Phakomatoses, otherwise known as neurocutaneous syndromes, are a heterogeneous group of rare genetic disorders that predominantly affect structures arising from the embryonic ectoderm, namely the skin, eye globe, retina, and central nervous system. In addition to the common neurocutaneous syndromes (neurofibromatosis, tuberous sclerosis complex, Sturge Weber syndrome, Von Hippel-Lindau syndrome), a large number of relatively uncommon phakomatoses have been described in the literature. Cardiovascular, pulmonary, and musculoskeletal systems involvement in these disorders have been reported. Data on kidney involvement is not well described. This review discusses renal involvement in neurocutaneous syndromes. This includes the association with renal masses (cyst, angiomyolipoma, benign or malignant tumor), known vasculopathy, glomerular or tubular disorders, urinary tract anomalies, hypertension, and chronic kidney disease.

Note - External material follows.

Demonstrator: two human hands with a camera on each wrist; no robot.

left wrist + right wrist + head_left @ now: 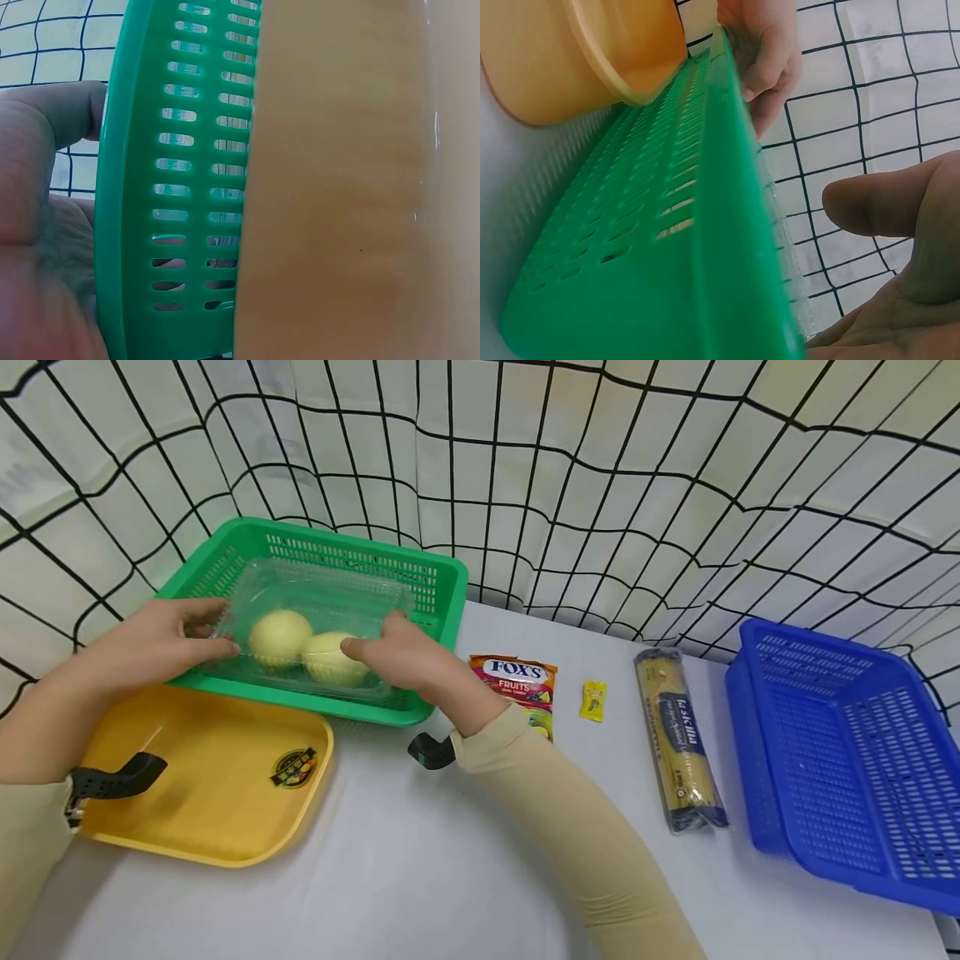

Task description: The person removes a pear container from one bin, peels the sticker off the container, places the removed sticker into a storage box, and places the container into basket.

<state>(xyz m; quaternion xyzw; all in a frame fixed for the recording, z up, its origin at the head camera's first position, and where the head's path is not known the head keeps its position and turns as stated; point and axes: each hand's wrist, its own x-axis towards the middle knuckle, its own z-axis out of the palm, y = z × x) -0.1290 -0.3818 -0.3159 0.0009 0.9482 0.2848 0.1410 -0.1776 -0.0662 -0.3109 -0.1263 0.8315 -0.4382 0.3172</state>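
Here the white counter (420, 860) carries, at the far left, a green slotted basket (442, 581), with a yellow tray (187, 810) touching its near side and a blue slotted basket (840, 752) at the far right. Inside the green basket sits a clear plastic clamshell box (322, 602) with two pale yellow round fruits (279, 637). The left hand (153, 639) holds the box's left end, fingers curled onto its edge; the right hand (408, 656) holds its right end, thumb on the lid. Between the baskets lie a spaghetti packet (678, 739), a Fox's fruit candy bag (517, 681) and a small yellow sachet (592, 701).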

斑痣错构瘤病,也称为神经皮肤综合征,是一组异质性罕见遗传疾病,主要影响胚胎外胚层起源的结构,包括皮肤、眼球、视网膜和中枢神经系统。除了常见的神经皮肤综合征(神经纤维瘤病、结节性硬化症、Sturge-Weber 综合征、Von Hippel-Lindau 综合征),文献中还描述了大量相对不常见的斑痣错构瘤病。这些疾病可累及心血管、肺和肌肉骨骼系统。关于肾脏受累的数据描述得并不完善。本文讨论了神经皮肤综合征中的肾脏受累。这包括与肾脏肿块(囊肿、血管平滑肌脂肪瘤、良性或恶性肿瘤)、已知血管病变、肾小球或肾小管疾病、尿路异常、高血压和慢性肾脏病的关联。